Apologies if this is a basic question, but I'd really like to clarify the exact meaning of what a Cartesian coordinate system is. Heuristically, is it correct to say that a Cartesian coordinate system is "Euclidean geometry with coordinates" and so by definition the geometry that we are studying has to be Euclidean (i.e. Euclidean metric, parallel postulate, etc. must hold) in order to use this coordinate system. Also, more mathematically, is it correct to say that a Cartesian coordinate system is a special kind of mapping between points of Euclidean space $\mathbb{E}^{n}$ and real space $\mathbb{R}^{n}$. Such a coordinate map makes the intrinsic spatial distance between two points in $\mathbb{E}^{n}$ be directly reflected by the ‘numerical distance’ between their numerical coordinates in $\mathbb{R}^{n}$.

If this is correct then I can understand why Cartesian coordinate maps cannot generally be used for patches on manifolds as the geometry will generally be non-Euclidean. As such the homeomorphisms (coordinate maps) from the patch on the manifold to $\mathbb{R}^{n}$ will necessarily deform the patch, consequently intrinsic distances between points, angles, etc. will not preserved and so Cartesian coordinates cannot be used.

• This is hardly a basic question IMHO. +1) Jun 21, 2015 at 17:22
• @DavidH I thought that too, but I was worried other people might feel differently.
– Will
Jun 21, 2015 at 17:49
• I'll note that "coordinates" alone do not require Euclidean geometry.

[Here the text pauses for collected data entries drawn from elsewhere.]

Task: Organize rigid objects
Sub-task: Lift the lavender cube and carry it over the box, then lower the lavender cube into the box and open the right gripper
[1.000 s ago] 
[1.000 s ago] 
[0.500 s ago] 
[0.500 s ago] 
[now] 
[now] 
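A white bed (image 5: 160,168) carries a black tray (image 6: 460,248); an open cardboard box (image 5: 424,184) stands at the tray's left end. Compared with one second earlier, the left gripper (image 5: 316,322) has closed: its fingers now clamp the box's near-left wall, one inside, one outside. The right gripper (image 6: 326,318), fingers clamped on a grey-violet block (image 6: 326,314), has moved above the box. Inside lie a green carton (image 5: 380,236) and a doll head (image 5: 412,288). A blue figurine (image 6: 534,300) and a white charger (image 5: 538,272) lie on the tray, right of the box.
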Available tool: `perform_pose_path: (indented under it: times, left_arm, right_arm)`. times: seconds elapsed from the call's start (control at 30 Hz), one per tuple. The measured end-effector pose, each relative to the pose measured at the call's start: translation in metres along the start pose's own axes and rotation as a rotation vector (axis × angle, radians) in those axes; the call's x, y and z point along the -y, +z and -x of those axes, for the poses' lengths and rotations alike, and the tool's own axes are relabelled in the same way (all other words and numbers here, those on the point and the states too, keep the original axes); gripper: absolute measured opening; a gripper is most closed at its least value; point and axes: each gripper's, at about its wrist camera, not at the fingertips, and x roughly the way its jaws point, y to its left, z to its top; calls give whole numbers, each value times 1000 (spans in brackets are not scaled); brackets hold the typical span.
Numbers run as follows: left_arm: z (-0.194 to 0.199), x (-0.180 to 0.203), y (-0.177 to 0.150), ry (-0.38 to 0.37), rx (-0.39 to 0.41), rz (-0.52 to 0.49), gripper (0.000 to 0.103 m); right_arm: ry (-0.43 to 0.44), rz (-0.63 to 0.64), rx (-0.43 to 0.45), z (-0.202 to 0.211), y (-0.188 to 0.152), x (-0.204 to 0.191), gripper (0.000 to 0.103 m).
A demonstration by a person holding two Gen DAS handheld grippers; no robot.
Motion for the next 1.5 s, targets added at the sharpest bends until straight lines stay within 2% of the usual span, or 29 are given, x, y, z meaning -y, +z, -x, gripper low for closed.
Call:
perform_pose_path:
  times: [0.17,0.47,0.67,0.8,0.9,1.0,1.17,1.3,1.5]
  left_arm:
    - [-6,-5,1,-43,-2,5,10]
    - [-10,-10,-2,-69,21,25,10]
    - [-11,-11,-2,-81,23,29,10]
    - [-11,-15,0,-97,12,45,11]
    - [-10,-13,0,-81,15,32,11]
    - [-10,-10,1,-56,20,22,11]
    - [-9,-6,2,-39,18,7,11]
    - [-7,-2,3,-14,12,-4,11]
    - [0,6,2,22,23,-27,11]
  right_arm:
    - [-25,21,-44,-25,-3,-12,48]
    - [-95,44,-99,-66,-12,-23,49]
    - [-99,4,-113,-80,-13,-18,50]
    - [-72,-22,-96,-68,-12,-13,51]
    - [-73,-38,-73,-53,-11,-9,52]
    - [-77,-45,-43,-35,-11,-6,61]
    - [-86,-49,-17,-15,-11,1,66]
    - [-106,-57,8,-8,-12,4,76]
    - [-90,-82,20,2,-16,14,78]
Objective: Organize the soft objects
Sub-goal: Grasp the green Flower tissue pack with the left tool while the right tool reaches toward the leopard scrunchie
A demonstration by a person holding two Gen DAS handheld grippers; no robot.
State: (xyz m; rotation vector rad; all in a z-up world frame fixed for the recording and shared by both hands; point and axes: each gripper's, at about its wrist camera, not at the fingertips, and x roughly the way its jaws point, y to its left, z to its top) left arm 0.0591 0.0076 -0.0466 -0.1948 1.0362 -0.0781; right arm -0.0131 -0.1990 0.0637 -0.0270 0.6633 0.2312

In the hyperbolic plane, eg, one can designate a pair of orthogonal axes. From each point $P$ in the plane, one can drop perpendiculars to these axes; the lengths of these perpendiculars, along with appropriate signs for a given quadrant, provide perfectly-useful $(x,y)$-coordinates for $P$. The significant distinguishing characteristic between these coords and coords on the Euclidean plane is the associated distance formula. Clearly, $\sqrt{(x_0-x_1)^2+(y_0-y_1)^2}$ doesn't apply to hyperbolic coordinates. (What does?)
– Blue
Jun 21, 2015 at 17:53
• @Blue That was kind of my thinking, that Cartesian coordinates require the notion of the usual Pythagorean distance formula, which doesn't hold for non-Euclidean geometries and hence why Cartesian coordinate maps are not possible for such geometries?!
– Will
Jun 21, 2015 at 17:56
• @Will: I up-voted your question, because I think your frustration is valid. I'm just saying that I, personally, consider "Cartesian coordinates" to be independent of "Pythagorean distance formula". These texts you've read seem have me in the minority; I'm okay with that. :) Come to think of it, if I were to discuss hyperbolic coordinates with someone, I might well drop "Cartesian" as a descriptor, just to avoid the kind of confusion you're facing. Even so, I'd expect authors to be more explicit with their assumptions. I, like you, await an answer with better insights on the matter.
– Blue
Jun 21, 2015 at 18:50

In the mathematical literature, the term "Cartesian coordinates" is used most frequently to refer simply to the standard coordinate functions on $\mathbb R^n$, namely the functions $x^1,\dots,x^n\colon \mathbb R^n\to \mathbb R$ defined by $x^i(a^1,\dots,a^n) = a^i$. Somewhat less frequently, I've also seen the term used to refer to any coordinate system on $\mathbb R^n$ obtained by composing the standard coordinates with a rigid motion, which can also be characterized as those coordinates for which the standard coordinate vectors $\partial/\partial x^1,\dots,\partial/\partial x^n$ are orthonormal.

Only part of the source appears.